Halis’in babasının dört öksüz çocukla baş başa kalması, zorluklar içindeki hayatının daha da çekilemez bir hâl almasına sebep olmuştu. O küçük yaştaki çocuklara kim bakacak, kim büyütecekti ki? Tayyar, çaresiz bir hâlde daha iyi yaşamaktan ziyade her canlı gibi hayatta kalmak için bir çare arıyordu. Çocuklar amcaoğullarının, kayın biraderlerinin evinde veya yakın komşularının yardımıyla karınlarını doyursa da onlar için anne gibisi yoktu elbette. Anneye en çok ihtiyaç duydukları zaman annesiz kalmak pek zor gelmişti. Sıkıntılı geçen üç beş yıl içinde evlenmeye çalışmıştı. Neticede 35 yaşını geçmiş Tayyar, Erbaa’nın uzak köylerinden 18 yaşındaki güzeller güzeli bir kızla evlenmiştir ve onun da ilk hanımının adıyla aynıdır. Şerife; tombul yanaklı, çekik gözlü, fındık kurdu gibi, hanım hanımcık biridir. Tecrübesiz ve toy bir kadıncağızdır. Gurbette o yaşta gelin olmak kolay değildir elbet. Kader onu bir yokluktan alıp başka bir yokluğa gelin etmişti. İlk çocuğu Selim’i doğurduktan sonra kocasından tek isteği ailedeki bütün çocukların ve bundan sonra dünyaya gelecek evlatlarının geleceği için şehre yerleşmekti. Şehirde düzenli iş bulup çalışmak için tarlaları, evi ocağı, malı mülkü satıp Turhal’a yerleşmeye karar verdi Tayyar. “Şeker fabrikasında işe girerim, belki bir iş kurarım ve çocuklara da iyi bir gelecek hazırlarım.” diye düşünüyordu. “Bir ev yeri kadar bahçen olsun. Her yeri satma!” diyen amcasını bile dinlememişti. Sanki fakirliğin tek sebebi köyde yaşamaktı. Oysaki 1950’lilerin küçük bir şehrinde hayat çok mu güzeldi? Bir fabrika, bir maden… Başka? Her şey ancak çalışarak elde edilebilirdi.

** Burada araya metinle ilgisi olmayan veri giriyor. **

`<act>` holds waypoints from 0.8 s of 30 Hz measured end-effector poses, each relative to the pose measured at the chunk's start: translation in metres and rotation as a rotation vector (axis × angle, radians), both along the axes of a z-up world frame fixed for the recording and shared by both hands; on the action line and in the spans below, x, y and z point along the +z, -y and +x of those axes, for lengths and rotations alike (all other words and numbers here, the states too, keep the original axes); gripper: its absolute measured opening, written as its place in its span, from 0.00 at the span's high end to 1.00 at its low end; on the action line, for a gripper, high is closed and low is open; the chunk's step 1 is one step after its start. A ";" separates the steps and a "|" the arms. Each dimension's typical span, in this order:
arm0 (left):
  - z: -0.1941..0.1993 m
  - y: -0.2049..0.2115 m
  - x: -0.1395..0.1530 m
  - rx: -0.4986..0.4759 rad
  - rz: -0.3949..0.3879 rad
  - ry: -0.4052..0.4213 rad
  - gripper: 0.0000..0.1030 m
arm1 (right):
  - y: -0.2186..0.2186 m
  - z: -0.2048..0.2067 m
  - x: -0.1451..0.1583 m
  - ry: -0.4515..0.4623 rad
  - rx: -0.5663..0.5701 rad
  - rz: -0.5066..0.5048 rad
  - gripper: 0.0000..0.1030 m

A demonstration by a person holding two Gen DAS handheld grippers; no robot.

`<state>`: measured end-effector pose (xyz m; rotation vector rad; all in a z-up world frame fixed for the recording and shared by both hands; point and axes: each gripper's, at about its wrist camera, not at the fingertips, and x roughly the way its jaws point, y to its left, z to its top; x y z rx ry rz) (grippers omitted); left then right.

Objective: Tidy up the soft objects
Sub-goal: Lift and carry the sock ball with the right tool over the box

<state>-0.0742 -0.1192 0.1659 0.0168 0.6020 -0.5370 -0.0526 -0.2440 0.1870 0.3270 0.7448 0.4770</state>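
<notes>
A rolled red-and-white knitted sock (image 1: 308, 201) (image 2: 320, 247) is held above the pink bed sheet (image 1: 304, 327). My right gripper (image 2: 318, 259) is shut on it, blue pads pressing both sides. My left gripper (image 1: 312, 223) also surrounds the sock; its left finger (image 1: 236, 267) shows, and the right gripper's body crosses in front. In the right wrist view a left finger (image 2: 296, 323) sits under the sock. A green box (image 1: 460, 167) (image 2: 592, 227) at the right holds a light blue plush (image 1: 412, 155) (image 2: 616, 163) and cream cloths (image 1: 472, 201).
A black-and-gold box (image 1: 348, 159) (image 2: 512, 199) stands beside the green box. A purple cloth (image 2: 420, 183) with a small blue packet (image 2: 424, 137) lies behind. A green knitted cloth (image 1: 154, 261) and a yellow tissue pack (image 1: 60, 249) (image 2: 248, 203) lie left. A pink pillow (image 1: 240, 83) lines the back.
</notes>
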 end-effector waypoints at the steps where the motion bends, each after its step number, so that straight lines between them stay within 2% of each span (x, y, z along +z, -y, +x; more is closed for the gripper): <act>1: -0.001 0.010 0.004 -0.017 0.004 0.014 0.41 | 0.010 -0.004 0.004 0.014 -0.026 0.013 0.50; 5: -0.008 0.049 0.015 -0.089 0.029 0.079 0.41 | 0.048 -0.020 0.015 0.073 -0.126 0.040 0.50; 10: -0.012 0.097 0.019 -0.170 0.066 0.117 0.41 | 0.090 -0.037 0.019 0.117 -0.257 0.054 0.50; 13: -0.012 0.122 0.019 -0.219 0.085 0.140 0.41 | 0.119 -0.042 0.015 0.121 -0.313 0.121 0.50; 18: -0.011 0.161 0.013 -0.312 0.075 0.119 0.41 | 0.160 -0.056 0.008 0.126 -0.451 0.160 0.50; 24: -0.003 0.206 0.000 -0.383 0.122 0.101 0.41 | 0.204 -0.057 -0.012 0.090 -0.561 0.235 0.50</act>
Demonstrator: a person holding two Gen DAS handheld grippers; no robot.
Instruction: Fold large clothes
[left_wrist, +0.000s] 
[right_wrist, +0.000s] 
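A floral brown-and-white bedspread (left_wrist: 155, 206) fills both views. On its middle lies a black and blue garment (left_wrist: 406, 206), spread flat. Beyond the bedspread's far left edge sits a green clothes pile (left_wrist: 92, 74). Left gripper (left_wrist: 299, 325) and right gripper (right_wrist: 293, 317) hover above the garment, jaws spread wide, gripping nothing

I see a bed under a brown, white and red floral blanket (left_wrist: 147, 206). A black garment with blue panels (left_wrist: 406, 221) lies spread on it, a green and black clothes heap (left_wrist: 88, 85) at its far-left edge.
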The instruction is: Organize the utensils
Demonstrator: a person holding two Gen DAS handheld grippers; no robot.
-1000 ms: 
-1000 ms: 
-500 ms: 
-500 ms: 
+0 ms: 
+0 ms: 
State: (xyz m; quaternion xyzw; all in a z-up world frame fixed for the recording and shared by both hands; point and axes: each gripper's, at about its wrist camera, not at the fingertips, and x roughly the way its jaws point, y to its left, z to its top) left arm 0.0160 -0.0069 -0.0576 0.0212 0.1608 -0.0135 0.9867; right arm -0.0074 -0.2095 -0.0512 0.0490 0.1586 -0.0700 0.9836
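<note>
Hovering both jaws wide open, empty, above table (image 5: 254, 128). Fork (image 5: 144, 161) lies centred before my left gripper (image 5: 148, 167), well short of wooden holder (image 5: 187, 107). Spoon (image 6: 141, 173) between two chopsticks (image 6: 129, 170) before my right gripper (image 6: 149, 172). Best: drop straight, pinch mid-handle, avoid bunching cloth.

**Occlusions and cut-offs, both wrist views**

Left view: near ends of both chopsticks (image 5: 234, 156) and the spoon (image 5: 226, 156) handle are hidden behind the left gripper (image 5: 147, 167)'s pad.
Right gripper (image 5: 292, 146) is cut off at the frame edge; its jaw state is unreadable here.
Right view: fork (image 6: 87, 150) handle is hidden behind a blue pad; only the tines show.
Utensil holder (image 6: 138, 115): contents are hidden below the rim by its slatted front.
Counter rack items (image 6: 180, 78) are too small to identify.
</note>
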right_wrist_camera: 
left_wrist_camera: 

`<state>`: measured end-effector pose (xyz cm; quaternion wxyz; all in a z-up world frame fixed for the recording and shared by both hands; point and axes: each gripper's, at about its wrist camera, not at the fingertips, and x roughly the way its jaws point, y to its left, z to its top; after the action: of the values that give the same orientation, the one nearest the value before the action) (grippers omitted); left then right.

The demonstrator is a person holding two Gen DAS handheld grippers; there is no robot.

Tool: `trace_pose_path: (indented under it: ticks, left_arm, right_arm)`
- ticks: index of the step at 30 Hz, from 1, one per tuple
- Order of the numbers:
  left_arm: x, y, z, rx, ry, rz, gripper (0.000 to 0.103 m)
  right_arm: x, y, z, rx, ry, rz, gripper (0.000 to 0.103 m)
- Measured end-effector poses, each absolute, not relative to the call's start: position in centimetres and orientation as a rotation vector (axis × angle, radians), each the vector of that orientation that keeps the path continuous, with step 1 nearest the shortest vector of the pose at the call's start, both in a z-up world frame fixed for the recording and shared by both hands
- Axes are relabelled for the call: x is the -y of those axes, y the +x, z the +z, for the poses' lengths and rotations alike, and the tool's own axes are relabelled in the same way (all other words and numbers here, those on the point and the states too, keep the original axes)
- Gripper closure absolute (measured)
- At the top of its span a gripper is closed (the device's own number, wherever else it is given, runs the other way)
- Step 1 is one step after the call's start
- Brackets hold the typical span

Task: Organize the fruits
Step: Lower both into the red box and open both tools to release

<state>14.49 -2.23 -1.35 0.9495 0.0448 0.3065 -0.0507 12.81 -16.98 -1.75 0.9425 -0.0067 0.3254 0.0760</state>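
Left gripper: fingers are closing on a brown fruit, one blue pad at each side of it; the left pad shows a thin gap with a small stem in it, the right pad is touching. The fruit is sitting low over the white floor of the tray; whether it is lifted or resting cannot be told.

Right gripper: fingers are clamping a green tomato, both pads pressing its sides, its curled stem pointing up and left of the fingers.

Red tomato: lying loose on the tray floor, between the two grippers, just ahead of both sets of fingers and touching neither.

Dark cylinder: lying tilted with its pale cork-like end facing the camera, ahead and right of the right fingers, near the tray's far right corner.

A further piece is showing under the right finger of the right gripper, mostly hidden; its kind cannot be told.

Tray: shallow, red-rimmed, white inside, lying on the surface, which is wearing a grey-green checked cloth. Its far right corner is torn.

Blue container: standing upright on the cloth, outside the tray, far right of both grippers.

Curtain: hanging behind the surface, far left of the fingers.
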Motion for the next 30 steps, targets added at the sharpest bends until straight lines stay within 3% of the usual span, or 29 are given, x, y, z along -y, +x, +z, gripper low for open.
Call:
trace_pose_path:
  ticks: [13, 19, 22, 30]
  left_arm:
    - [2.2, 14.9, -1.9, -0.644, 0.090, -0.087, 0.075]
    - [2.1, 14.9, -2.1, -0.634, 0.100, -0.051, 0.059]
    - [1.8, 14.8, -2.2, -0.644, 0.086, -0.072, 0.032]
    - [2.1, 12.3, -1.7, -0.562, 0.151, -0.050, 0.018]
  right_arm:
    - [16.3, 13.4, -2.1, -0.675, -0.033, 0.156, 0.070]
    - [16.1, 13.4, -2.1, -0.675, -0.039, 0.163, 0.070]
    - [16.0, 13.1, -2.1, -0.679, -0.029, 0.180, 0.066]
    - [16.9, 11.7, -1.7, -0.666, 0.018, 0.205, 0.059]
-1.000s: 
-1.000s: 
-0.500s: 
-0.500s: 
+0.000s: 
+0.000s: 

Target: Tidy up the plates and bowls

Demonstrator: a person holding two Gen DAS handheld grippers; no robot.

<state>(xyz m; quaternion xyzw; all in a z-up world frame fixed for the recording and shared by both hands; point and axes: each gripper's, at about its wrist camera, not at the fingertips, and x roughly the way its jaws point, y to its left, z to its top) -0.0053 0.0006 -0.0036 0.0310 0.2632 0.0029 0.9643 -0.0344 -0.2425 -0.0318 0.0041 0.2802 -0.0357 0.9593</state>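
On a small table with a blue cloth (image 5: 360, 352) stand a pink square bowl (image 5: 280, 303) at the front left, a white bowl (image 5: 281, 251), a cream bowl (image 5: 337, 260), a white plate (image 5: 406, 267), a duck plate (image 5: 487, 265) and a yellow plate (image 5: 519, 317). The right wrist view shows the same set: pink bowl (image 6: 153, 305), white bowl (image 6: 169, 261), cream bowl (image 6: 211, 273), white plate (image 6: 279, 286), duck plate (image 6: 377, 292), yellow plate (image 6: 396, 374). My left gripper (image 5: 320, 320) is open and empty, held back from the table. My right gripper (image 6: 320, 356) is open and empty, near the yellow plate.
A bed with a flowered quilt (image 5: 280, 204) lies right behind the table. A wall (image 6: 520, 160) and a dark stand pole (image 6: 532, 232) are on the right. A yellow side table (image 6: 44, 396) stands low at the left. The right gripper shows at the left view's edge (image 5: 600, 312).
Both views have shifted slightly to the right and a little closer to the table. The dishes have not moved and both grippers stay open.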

Nihayet göçtüklerinde şehirdeki hayatın farklı olduğunu her gün hissetmişti. Kendi eviniz ve sabit geliriniz yoksa hayat çekilemez ve yaşanamaz oluyordu. Köydeki bütün mal varlığını satıp parasını da yavaş yavaş eritmeye başlayınca hiçbir şeysiz ortada kalmaktan korku ve endişeye kapılmıştı Tayyar Ağa. Halis’in okul çağı gelip geçtiği hâlde onu yaşı büyük diye okula kabul etmiyorlardı. Bunu öğrenen şehrin eski Belediye Reisi Raif Yazgan duruma müdahale ederek Atatürk İlkokulu Müdürü Ali Ergenekon’a rica edip Halis’i okula kaydettirdi. Herkes tarafından sevilen, takdir edilen ve fukara babası Belediye Reisine Raif dede derdi Halis de. Raif dede, Halis’in okula başladığı gün sevincinden okulun duvarına yaslanmış ağlıyordu. Onu ilgiyle seyreden çocuklar kocaman insanın ağlamasına bir anlam verememişlerdi. Reis dede arada bir okula uğrayıp çocuklara şeker dağıtıyor ve “İyi okuyun! Memlekete iyi adamlar lâzım çocuklar!” diyordu. Yaşıtlarından azıcık büyükken ilkokulu bitirdi ve ardından ortaokul ve liseyi okumak için Tokat’a gittiğinde yaşını bahane ederek okula kabul etmemişlerdi. Sanat Okulunun Ağaç İşleri bölümü dışında seçebileceği bir bölüm de olmadığını söyleyerek okuma azmini zayıflatıyorlardı. Okuyup marangoz olmak yerine hiç zahmet etmeden de marangozhanede ustalık öğrenmesinin mümkün olduğunu biliyordu. Babası yanında olduğu hâlde Halis cesaretini toplayıp valilik makamına çıktı. Reis dedesi ona öyle tembih etmişti çünkü. Vali Hakkı Albayrakoğlu’nun huzuruna çıkmak için vilayet konağına gittiğinde kapıdan girmesi de pek kolay olmamıştı. Nihayetinde insaf sahibi bir görevli Vali Beyle görüşmesine yardımcı oldu. Halis heyecanlıydı ve gördüğü sıcak ilgi ve şefkatten dolayı da mutluydu. Vali Bey de merak etmişti; “Bu kara yağız delikanlı benden ne isteyecek acaba?” diye düşündü ve sordu:
– Nedir evladım arzun?
– Okumak istiyorum Vali Bey…
– Buna mâni bir şey mi var? Okula kayıt ol, oku!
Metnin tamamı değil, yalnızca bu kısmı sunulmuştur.